Subscribe

Financial advisers need steady learning to keep earning

The SEC advice rule's continuing education requirement for advisers would help advance the profession.

It’s time for financial professionals to become a profession in substance, not just in name.

The Securities and Exchange Commission proposed new rules for brokers and financial advisers last week. Observers have understandably focused on the big change, which requires brokers to disclose their conflicts and look after clients’ best interests.

But a more modest proposal deserves discussion. Namely, the SEC would subject financial advisers to continuing education requirements.

It’s a wise move. Financial innovation is happening at a dizzying pace. More investment options are available today than ever before, spanning many different types of assets, geographies and investing styles, and new products are coming to market all the time.

That’s a challenge for an aging industry. The average age of financial advisers is 50, according to Cerulli Associates, and just 11.7% of advisers are younger than 35. Whatever advisers learned when they were trained for the job decades ago is most likely outdated.

It’s not even clear how much advisers knew to begin with. Investors would be aghast if they realized how easy it is to become a financial “professional.” Investment advisers must simply take a three-hour exam and answer just 72% of the questions correctly.

Brokers have a slightly higher hurdle. They’re generally required to pass two exams, and they’re already subject to continuing-education requirements.

Compare those barriers with the demands of any other profession. Doctors, lawyers and accountants are subject to multiyear formal education, famously rigorous licensing exams and continuing education. The work of financial professionals is just as important. Why do investors demand so much less of them?

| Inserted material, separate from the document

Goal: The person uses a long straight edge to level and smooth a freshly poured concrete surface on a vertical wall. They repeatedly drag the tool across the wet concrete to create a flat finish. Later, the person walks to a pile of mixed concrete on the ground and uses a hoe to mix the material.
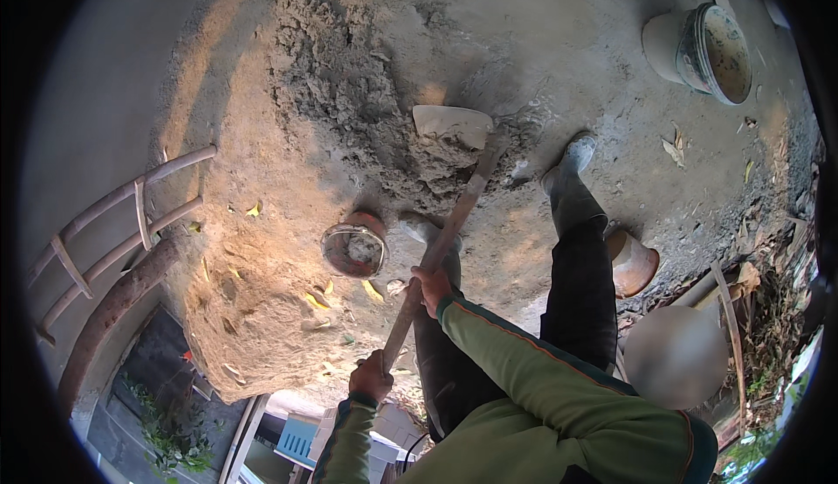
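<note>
A long wooden-handled hoe (pixel 456 219) slants across the middle, held in both my hands. My left hand (pixel 371 377) wraps round the lower end of the handle. Higher up the shaft, my right hand (pixel 432 290) is closed on it too. The hoe's wide pale blade (pixel 452 123) rests at the edge of a heap of wet grey mortar (pixel 340 78), with some lumps against it. Just left of my boot stands a small bucket (pixel 353 246) with a wire handle and grey residue inside.
A large white bucket (pixel 690 52) lies tipped at the upper right. Behind my right leg is an orange-brown bucket (pixel 633 264). A wooden ladder (pixel 122 209) leans at the left, near a sand pile (pixel 253 318). Sticks and dry leaves (pixel 772 309) litter the right edge.
</note>
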A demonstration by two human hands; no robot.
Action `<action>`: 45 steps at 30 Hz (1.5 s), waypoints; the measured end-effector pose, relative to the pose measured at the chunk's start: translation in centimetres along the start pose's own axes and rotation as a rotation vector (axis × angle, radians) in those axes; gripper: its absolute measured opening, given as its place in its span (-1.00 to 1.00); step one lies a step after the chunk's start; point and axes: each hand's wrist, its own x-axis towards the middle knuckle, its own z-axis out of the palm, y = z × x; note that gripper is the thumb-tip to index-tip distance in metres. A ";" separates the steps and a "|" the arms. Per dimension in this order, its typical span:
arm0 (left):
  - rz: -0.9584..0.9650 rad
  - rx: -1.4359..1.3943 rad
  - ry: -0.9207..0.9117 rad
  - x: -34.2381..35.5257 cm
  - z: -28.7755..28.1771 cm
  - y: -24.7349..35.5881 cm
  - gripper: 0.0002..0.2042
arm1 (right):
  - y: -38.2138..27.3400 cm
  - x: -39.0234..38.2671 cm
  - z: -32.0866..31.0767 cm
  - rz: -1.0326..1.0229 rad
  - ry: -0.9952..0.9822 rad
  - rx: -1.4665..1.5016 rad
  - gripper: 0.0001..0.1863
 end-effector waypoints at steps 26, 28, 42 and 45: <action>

One of the SEC’s stated objectives is to apply “consistent principles” to advisers and brokers. This would be a good place to start. In a column I wrote in March 2016, I said that, in addition to continuing-education requirements, advisers and brokers should have to “complete a minimum amount of undergraduate or graduate-level course work in finance, accounting or economics and pass a multiday comprehensive exam that covers — at a minimum — law and regulation, economics, financial statement analysis and portfolio management.”

I received a mountain of passionate emails at the time, much of it from advisers and brokers. Readers pointed out that many financial professionals are well-meaning practitioners who “make a positive difference in the lives” of their clients and that no amount of education and training would deter unscrupulous actors. That’s all true, but it shouldn’t be an excuse for holding financial professionals to a lower standard than other professions.

And it would be easy to raise the bar because the necessary pieces are already in place. Finance, accounting and economics — and given the industry’s turn to quantitative investing, let’s add statistics — are widely taught in colleges and universities. Organizations such as the CFA Institute and the CFP Board have administered rigorous and comprehensive multiday exams for financial professionals for decades. (Full disclosure: I’m both a financial adviser and CFA charterholder.) All that’s needed is the willingness to hold the industry to a higher standard.

Granted, it’s probably unrealistic to impose new educational and exam requirements on the current crop of advisers and brokers. But those requirements can be adopted for the next generation, and everyone should commit to keeping their skills current through continuing education.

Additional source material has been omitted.